De acuerdo con las autoridades, Law envió más de 1.200 paquetes, de los cuales cerca de 160 fueron dentro de Canadá y más de un centenar al Reino Unido. Las familias de las víctimas han expresado indignación por la falta de cargos de asesinato. David Parfett, padre de un joven de 22 años del Reino Unido que falleció tras consumir una sustancia adquirida a través de los sitios de Law, manifestó que, de no haber recibido instrucciones detalladas sobre el suicidio, su hijo probablemente seguiría vivo.

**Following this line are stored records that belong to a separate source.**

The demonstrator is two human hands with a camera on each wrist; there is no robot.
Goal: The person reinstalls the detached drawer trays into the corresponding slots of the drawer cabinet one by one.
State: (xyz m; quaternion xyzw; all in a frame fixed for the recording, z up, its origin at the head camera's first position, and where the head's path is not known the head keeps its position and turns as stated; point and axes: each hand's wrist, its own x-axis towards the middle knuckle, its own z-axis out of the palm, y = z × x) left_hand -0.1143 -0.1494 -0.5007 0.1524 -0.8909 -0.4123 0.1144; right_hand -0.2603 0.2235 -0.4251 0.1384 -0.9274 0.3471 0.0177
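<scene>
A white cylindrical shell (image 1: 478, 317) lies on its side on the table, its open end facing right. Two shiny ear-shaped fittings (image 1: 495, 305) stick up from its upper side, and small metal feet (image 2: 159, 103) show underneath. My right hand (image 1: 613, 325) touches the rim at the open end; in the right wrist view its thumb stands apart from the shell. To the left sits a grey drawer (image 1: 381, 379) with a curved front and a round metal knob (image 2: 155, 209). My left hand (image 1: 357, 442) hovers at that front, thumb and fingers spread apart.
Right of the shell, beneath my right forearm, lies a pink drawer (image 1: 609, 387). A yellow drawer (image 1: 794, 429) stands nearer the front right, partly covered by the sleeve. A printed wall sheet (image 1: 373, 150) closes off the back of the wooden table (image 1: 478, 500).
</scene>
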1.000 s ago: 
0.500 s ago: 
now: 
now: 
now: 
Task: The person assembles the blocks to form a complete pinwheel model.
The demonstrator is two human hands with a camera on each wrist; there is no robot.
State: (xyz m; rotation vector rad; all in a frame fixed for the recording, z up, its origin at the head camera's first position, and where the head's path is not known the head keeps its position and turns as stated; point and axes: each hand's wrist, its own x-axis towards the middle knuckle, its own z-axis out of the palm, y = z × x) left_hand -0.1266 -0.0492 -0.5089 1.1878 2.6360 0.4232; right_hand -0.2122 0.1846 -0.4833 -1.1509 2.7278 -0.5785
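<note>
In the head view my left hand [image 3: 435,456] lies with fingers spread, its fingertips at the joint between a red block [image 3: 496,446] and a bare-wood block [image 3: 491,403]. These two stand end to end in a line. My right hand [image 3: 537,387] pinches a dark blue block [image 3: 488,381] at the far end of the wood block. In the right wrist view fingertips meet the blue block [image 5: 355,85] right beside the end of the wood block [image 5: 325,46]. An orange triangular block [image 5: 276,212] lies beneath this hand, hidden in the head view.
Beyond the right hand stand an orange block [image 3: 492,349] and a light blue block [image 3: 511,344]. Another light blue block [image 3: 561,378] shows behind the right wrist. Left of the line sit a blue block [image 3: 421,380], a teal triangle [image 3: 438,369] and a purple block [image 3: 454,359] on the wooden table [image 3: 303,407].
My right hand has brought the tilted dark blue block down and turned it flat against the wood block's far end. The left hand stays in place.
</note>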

Durante la audiencia, los testimonios de familiares revelaron el dolor y las circunstancias devastadoras de estas muertes. Un joven británico, tras ingerir la sustancia, contactó a emergencias y expresó su arrepentimiento, pero no logró sobrevivir. Las edades de las víctimas en Canadá variaron entre 16 y 36 años. Law empleaba productos como la sal de nitrito, legal en pequeñas cantidades como conservante alimentario, pero letal en dosis altas, para disimular su actividad como comercio legítimo.
La investigación sobre Law comenzó este año después de que un reportaje revelara la existencia de sus sitios y la venta internacional de sustancias peligrosas. Un periodista encubierto se comunicó con el acusado y recibió instrucciones específicas para el uso de los productos, lo que llevó a la detección de transacciones por casi 300,000 dólares canadienses.
La próxima audiencia en septiembre escuchará nuevamente las declaraciones de las víctimas y sus familias antes de que se determine la sentencia. Los ecos de este caso resuenan en un contexto donde la lucha contra el suicidio y la regulación del comercio de sustancias peligrosas se ha vuelto más crucial que nunca.